One of the inconveniences of Xcode when we use it with large projects is that it doesn't allow reusing elements of the projects other than the build settings through .xcconfig files. Being able to reuse project definitions is useful for the following reasons:

  • It eases the maintenance because changes can be applied in one place and all the projects get the changes automatically.
  • It makes it possible to define conventions that new projects can conform to.
  • Projects are more consistent and therefore the likelihood of broken builds due inconsistencies is significantly less.
  • Adding a new projects becomes an easy task because we can reuse the existing logic.

Reusing code across manifest files is possible in Tuist thanks to the concept of project description helpers.


Many organizations like Tuist because they see in project description helpers a platform for platform teams to codify their own conventions and come up with their own language for describing their projects. For example, YAML-based project generators have to come up with their own YAML-based propietary templating solution, or force organizations onto building their tools upon.

Project description helpers

Project description helpers are Swift files that get compiled into a module, ProjectDescriptionHelpers, that manifest files can import. The module is compiled by gathering all the files in the Tuist/ProjectDescriptionHelpers directory.

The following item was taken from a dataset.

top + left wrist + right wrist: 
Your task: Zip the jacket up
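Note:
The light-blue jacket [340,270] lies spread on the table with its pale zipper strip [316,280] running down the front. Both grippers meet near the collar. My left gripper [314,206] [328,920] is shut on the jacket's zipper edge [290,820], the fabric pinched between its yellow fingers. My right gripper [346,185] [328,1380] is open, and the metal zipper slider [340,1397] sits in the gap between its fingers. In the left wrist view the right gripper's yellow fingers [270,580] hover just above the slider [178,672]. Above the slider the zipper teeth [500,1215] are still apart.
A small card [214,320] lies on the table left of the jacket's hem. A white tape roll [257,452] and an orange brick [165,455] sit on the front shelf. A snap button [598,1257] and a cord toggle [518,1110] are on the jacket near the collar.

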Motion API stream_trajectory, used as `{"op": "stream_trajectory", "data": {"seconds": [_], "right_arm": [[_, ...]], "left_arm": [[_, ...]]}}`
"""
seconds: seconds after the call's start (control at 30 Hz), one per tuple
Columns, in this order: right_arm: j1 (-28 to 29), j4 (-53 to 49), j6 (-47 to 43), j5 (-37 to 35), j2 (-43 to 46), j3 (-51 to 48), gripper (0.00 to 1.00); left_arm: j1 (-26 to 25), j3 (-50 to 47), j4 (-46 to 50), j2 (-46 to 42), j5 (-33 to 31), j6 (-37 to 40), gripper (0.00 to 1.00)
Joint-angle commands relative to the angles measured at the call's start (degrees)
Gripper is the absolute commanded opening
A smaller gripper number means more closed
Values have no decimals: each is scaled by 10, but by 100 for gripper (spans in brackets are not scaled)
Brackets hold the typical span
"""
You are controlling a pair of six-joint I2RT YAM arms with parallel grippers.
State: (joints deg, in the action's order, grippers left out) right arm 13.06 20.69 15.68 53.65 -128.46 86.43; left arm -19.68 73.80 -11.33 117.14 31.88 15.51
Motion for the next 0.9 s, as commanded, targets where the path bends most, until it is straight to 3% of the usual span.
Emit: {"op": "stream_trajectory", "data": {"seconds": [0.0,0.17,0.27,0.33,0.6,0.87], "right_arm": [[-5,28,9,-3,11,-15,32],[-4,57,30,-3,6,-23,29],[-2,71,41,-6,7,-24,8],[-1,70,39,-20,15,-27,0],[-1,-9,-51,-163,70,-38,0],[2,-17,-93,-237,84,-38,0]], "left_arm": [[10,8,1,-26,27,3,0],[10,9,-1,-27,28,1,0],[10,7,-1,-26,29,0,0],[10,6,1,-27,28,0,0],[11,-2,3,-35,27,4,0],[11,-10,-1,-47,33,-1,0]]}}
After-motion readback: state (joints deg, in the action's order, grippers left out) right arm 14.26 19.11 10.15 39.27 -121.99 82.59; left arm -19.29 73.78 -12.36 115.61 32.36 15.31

You can import them into your manifest file by adding an import statement at the top of the file:

// Project.swift
import ProjectDescription
import ProjectDescriptionHelpers

ProjectDescriptionHelpers are available in the following manifests:

  • Project.swift
  • Package.swift (only behind the #TUIST compiler flag)
  • Workspace.swift


The snippets below contain an example of how we extend the Project model to add static constructors and how we use them from a Project.swift file:

import ProjectDescription

extension Project {
  public static func featureFramework(name: String, dependencies: [TargetDependency] = []) -> Project {
    return Project(
        name: name,
        targets: [
                name: name,
                destinations: .iOS,
                product: .framework,
                bundleId: "io.tuist.\(name)",
                infoPlist: "\(name).plist",
                sources: ["Sources/\(name)/**"],
                resources: ["Resources/\(name)/**",],
                dependencies: dependencies
                name: "\(name)Tests",
                destinations: .iOS,
                product: .unitTests,
                bundleId: "io.tuist.\(name)Tests",
                infoPlist: "\(name)Tests.plist",
                sources: ["Sources/\(name)Tests/**"],
                resources: ["Resources/\(name)Tests/**",],
                dependencies: [.target(name: name)]
import ProjectDescription
import ProjectDescriptionHelpers

let project = Project.featureFramework(name: "MyFeature")


Note how through the function we are defining conventions about the name of the targets, the bundle identifier, and the folders structure.

Released under the MIT License.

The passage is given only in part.